Take the data below and write it out exactly, except for the pictures.

#####

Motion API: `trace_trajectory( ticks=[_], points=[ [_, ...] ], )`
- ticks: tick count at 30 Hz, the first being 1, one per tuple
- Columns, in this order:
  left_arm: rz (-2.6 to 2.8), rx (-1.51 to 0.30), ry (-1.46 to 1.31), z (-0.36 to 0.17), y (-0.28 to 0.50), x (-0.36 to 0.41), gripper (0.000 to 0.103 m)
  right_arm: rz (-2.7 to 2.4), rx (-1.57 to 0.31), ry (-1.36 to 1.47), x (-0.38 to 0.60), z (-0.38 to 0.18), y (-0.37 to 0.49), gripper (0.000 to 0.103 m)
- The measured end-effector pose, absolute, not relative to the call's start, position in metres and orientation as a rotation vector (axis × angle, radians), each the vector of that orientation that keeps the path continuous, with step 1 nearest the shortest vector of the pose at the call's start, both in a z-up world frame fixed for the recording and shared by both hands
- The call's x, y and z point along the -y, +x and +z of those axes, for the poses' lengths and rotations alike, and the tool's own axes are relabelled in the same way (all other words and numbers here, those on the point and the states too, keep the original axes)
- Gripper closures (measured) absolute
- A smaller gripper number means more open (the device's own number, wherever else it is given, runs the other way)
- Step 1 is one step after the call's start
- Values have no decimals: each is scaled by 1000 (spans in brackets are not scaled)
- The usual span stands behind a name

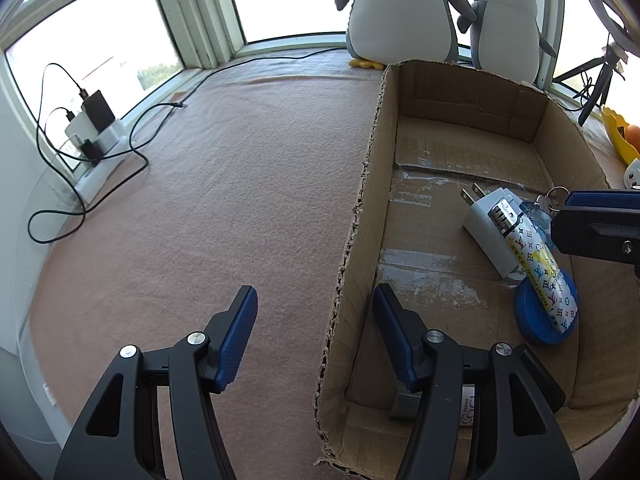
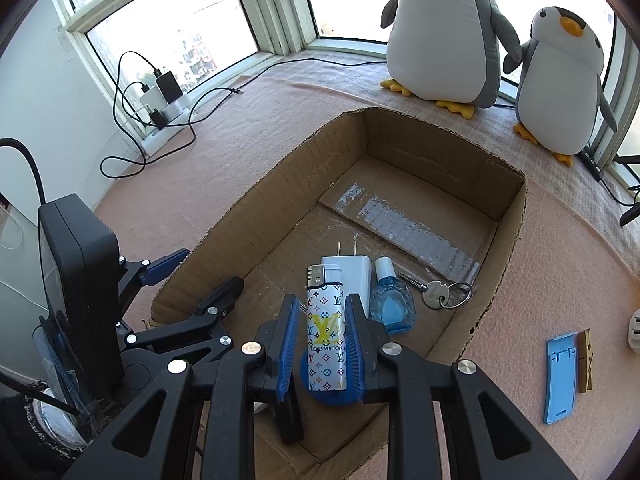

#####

> _Task result_:
Motion API: `trace_trajectory( ticks=[_], points=[ [_, ...] ], )`
- ticks: tick count at 30 Hz, the first being 1, one per tuple
- Columns, in this order:
  left_arm: rz (-2.6 to 2.8), rx (-1.51 to 0.30), ry (-1.46 to 1.31), z (-0.36 to 0.17), y (-0.28 to 0.50), x (-0.36 to 0.41), gripper (0.000 to 0.103 m)
  right_arm: rz (-2.7 to 2.4), rx (-1.57 to 0.31), ry (-1.36 to 1.47), x (-0.38 to 0.60), z (-0.38 to 0.18), y (-0.37 to 0.49), gripper (0.000 to 0.103 m)
- The measured end-effector pose, absolute, not relative to the call's start, position in metres and orientation as a rotation vector (axis × angle, radians), each the vector of that orientation that keeps the path continuous, with step 1 nearest the shortest vector of the pose at the call's start, both in a z-up world frame fixed for the recording and shared by both hands
- The call's x, y and z point along the -y, +x and +z of those axes, for the poses' lengths and rotations alike, and the tool's own axes are relabelled in the same way (all other words and numbers here, those on the point and the states too, keep the original axes)
- Gripper closures (measured) absolute
- A smaller gripper number means more open (the device's own number, wherever else it is given, runs the other way)
- Step 1 is one step after the call's start
- Values have no decimals: each is scaled by 1000 (spans in brackets are not scaled)
- The usual span stands behind a name

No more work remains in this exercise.